## Exercise
From the listing below, pull out the lines that hold "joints".

## Input data
★ ★ ★ ★ ★ ★ ★
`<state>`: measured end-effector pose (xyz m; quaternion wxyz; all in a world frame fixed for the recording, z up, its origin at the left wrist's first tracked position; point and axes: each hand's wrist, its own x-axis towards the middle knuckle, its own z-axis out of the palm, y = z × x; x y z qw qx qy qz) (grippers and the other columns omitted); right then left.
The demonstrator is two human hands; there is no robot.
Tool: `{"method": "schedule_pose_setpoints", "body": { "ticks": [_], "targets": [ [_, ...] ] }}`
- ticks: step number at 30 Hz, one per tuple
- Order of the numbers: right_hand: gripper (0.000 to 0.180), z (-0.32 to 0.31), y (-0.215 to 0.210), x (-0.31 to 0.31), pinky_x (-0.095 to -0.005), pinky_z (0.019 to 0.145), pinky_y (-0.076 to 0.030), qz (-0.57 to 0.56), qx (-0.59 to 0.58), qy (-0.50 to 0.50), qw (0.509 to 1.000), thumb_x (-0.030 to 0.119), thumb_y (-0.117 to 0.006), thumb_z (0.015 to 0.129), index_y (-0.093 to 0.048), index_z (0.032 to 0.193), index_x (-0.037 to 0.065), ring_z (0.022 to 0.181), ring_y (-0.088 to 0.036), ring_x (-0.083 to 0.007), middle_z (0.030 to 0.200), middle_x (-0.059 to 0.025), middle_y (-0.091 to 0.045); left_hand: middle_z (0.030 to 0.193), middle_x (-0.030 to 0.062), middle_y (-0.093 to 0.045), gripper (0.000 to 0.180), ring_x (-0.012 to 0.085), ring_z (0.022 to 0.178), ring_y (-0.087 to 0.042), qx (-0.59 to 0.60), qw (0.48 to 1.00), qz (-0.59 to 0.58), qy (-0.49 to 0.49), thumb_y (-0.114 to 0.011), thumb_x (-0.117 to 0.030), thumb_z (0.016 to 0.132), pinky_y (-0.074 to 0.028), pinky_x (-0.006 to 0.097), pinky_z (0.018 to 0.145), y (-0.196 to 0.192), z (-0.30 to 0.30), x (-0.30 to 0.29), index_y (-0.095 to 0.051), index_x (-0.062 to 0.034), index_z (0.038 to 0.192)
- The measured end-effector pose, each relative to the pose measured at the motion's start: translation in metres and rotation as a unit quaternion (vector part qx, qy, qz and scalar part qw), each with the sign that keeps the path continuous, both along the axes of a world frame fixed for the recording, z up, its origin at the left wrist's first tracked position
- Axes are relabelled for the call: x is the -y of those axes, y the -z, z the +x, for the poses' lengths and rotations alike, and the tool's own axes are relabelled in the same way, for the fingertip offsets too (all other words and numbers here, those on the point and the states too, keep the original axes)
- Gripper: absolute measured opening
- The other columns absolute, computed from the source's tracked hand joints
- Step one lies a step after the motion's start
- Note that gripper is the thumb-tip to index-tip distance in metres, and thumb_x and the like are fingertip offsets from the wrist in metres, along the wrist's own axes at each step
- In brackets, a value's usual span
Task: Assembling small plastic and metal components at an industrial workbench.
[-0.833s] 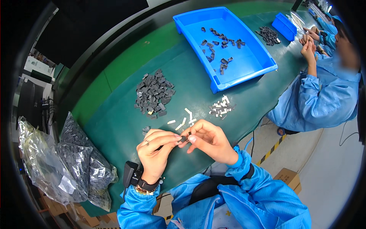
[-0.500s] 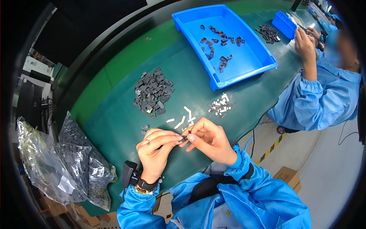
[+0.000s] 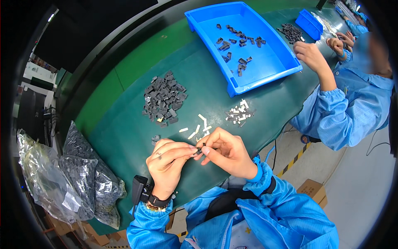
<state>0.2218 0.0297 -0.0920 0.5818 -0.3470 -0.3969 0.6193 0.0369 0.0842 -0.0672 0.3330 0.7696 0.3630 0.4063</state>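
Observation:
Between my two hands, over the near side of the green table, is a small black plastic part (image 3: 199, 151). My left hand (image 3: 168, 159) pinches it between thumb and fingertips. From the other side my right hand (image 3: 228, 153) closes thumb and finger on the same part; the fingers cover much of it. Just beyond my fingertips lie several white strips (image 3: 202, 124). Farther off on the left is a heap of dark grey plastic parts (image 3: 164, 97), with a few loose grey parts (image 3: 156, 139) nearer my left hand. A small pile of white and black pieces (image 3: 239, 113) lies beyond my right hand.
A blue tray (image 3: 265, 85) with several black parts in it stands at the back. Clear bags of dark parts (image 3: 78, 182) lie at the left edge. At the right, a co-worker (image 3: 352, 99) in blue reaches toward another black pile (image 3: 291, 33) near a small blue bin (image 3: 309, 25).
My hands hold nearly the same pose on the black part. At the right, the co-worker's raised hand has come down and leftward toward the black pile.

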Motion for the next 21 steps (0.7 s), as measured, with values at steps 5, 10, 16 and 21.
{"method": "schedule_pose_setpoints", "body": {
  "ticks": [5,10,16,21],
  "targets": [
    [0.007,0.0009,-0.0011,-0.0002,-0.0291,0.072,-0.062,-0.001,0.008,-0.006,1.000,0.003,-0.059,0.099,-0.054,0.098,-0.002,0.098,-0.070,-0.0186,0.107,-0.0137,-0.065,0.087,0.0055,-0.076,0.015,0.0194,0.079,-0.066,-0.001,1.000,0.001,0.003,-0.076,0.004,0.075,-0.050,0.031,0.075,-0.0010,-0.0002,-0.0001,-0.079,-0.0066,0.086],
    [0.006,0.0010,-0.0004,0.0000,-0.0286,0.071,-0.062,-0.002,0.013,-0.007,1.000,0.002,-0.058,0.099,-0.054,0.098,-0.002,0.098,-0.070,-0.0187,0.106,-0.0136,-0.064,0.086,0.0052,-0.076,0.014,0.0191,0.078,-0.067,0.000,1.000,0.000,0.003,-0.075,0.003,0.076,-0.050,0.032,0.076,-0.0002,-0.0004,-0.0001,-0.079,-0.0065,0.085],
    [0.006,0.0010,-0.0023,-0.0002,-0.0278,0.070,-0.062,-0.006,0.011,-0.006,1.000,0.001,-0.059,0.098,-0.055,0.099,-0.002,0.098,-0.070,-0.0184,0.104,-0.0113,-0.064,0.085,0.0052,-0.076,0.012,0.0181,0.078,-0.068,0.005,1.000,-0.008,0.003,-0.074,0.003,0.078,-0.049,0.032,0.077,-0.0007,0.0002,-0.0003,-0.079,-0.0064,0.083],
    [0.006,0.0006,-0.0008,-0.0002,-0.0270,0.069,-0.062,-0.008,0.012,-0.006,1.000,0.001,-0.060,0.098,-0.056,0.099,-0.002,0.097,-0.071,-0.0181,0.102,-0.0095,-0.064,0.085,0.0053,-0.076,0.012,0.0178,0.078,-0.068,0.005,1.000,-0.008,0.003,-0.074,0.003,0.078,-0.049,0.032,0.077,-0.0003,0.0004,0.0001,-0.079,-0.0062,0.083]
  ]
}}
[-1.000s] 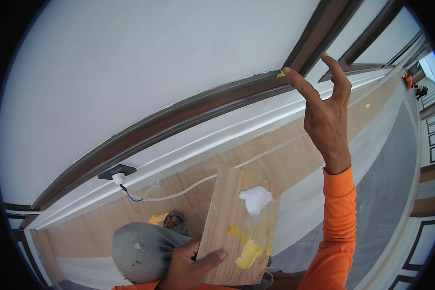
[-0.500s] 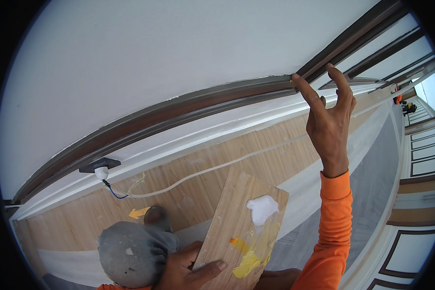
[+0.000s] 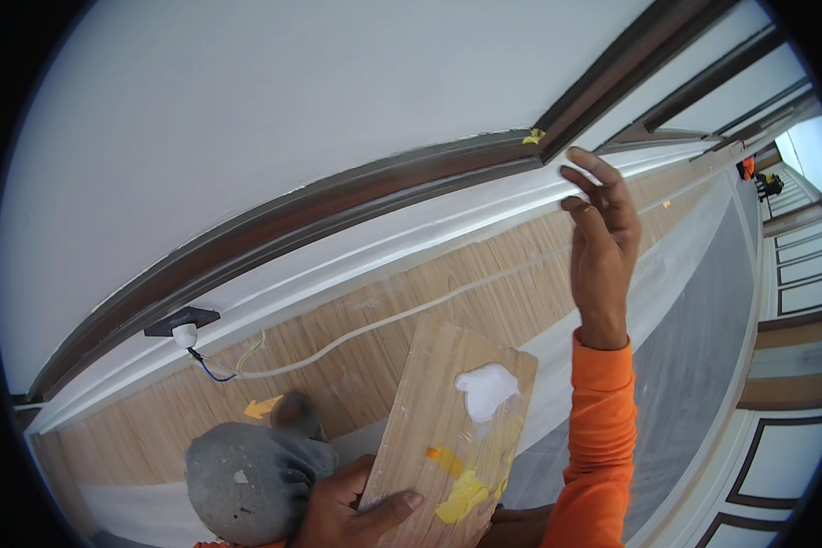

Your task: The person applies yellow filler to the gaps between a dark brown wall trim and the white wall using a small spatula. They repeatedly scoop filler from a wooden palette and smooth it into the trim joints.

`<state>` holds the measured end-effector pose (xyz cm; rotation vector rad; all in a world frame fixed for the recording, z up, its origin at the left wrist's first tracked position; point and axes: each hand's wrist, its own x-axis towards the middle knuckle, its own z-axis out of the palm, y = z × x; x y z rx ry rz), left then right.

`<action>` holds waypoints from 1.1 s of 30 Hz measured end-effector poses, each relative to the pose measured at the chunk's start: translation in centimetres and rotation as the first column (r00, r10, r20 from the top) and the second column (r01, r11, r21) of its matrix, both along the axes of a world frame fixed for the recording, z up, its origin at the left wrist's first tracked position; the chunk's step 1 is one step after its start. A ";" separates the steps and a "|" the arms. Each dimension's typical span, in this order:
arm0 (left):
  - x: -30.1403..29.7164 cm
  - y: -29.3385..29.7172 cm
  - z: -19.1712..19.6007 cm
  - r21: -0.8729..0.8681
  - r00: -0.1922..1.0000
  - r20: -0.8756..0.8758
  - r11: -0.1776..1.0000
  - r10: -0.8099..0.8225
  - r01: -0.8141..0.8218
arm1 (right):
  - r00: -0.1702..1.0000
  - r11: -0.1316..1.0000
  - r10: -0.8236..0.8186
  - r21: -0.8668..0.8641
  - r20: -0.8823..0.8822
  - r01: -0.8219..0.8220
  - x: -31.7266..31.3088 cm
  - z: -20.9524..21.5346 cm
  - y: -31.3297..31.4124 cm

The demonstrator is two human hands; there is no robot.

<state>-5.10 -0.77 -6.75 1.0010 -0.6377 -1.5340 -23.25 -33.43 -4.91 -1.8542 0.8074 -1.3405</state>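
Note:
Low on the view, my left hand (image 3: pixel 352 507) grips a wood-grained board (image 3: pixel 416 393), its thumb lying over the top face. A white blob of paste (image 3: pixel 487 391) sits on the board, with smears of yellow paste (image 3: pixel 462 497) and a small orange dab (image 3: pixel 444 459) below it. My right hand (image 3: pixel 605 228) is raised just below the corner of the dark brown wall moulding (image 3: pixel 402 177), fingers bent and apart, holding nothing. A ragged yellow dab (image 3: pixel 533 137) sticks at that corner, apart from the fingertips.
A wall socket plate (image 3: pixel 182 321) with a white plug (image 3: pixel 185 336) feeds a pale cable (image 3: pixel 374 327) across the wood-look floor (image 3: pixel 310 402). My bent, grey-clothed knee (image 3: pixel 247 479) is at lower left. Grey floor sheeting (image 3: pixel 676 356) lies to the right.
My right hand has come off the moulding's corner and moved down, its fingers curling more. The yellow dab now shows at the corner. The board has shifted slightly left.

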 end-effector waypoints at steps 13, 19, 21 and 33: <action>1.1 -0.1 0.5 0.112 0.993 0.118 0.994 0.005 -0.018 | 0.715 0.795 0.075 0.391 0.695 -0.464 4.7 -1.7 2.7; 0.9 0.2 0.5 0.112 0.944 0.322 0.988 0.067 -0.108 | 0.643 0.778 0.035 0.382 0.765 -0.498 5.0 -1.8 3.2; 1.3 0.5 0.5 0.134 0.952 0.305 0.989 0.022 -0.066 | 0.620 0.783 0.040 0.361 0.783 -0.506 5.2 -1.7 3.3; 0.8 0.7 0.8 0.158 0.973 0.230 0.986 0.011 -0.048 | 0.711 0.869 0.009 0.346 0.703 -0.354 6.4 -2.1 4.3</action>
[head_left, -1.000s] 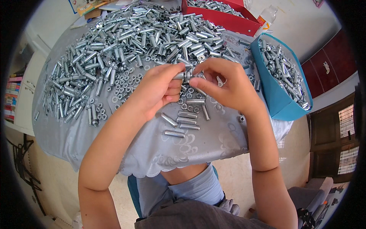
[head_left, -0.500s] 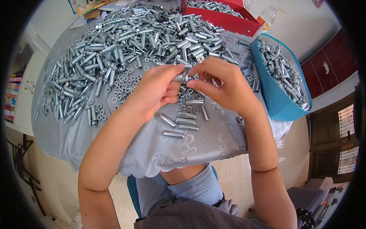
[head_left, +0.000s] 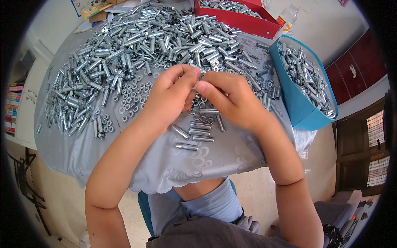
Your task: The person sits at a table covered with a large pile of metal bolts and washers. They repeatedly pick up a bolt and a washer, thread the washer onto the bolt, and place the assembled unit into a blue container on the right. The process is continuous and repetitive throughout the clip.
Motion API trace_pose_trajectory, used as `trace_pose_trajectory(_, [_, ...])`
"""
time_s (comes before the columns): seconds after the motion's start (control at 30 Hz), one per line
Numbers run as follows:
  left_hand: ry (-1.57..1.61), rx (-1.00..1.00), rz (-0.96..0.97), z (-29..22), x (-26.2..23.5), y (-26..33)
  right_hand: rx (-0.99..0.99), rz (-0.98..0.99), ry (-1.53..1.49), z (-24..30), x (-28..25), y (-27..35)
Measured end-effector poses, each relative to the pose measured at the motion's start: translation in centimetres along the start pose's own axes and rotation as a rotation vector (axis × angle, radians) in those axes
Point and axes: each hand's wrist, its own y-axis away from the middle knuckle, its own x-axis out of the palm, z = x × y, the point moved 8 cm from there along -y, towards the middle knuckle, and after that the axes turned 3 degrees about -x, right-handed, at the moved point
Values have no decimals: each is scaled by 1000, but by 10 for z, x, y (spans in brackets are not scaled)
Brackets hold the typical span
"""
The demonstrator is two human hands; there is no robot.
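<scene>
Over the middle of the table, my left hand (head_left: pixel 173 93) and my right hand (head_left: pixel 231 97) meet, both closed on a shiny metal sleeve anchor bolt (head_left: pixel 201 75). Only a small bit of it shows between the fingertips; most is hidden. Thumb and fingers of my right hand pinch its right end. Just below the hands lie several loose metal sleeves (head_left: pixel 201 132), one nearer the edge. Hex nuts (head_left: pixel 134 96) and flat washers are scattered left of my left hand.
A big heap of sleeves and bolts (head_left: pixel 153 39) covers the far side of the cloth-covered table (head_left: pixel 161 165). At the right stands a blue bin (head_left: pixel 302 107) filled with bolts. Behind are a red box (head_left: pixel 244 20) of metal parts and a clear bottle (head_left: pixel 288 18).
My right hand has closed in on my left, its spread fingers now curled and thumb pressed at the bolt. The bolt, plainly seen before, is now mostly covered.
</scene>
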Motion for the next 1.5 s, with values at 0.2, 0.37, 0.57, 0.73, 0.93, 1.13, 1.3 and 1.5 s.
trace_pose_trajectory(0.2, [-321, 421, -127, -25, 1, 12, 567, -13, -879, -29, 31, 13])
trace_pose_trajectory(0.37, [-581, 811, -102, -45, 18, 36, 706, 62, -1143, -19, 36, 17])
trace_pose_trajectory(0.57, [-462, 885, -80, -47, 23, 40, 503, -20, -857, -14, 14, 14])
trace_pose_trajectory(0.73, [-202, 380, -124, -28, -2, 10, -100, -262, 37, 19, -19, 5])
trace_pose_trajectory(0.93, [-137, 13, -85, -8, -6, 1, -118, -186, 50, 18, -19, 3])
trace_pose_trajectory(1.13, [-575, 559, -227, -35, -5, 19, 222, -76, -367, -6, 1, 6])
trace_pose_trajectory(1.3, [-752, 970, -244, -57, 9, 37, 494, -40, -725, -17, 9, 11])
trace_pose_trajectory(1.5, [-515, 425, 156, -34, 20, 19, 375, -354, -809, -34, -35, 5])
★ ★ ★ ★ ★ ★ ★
## Answer to the exercise
- The other columns absolute, computed from the source's tracked hand joints
Your task: The person applies yellow filler to the gaps between a dark brown wall trim and the white wall using a small spatula. They repeatedly scoop filler from a wooden palette and smooth it into the trim joints.

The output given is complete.